• **Required action**: Every line below that holds the string "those" should be copied out.

• **Data extract**:

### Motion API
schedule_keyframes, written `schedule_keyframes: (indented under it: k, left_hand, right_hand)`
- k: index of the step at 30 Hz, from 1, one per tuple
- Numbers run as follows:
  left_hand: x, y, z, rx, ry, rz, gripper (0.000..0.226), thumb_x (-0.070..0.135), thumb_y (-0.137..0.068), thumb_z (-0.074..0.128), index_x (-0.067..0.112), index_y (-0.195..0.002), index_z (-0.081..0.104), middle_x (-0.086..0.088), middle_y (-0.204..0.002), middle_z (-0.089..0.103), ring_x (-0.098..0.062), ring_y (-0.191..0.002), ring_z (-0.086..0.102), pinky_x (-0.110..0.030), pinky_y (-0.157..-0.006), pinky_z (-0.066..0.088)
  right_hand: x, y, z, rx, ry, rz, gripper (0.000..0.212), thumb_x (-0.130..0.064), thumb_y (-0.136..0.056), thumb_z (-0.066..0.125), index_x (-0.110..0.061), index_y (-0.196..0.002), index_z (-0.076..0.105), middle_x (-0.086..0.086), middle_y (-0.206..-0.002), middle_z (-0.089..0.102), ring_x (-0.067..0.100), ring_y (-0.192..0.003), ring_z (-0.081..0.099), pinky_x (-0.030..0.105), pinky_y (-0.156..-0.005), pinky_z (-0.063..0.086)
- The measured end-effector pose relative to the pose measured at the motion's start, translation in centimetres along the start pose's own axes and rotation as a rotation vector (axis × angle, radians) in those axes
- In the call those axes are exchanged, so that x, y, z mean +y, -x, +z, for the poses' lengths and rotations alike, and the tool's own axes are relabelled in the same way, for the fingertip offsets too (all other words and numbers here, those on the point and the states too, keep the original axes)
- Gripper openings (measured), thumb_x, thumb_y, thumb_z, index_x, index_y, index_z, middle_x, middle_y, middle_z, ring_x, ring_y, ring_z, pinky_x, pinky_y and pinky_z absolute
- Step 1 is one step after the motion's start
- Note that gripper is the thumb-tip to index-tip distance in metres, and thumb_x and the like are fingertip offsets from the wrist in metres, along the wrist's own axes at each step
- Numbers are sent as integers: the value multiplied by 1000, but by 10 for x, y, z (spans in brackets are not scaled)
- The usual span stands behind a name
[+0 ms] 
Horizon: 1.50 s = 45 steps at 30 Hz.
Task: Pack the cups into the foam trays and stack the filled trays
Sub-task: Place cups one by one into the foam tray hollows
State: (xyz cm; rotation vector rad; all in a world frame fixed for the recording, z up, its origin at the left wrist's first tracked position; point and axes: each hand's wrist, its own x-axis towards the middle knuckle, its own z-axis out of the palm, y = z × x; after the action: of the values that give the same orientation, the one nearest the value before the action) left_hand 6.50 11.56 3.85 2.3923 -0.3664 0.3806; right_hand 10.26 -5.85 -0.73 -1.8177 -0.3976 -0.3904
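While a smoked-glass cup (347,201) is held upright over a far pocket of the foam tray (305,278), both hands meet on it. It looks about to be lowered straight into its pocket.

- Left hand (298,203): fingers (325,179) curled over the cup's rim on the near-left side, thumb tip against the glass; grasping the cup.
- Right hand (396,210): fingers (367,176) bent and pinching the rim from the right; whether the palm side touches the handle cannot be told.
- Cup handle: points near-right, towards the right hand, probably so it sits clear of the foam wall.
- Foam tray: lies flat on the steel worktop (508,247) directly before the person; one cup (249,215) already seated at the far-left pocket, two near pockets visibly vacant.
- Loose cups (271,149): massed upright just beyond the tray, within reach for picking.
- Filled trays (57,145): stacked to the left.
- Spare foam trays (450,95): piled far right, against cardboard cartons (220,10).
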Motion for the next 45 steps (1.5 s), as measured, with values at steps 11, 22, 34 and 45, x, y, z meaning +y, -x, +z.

• **Result of this task**:
- The measured end-effector pose relative to the pose measured at the motion's start, translation in centimetres along the start pose's own axes and rotation as a rotation vector (axis × angle, radians) in those axes
- In the call those axes are exchanged, so that x, y, z mean +y, -x, +z, for the poses' lengths and rotations alike, and the tool's own axes are relabelled in the same way, for the fingertip offsets too (all other words and numbers here, those on the point and the states too, keep the original axes)

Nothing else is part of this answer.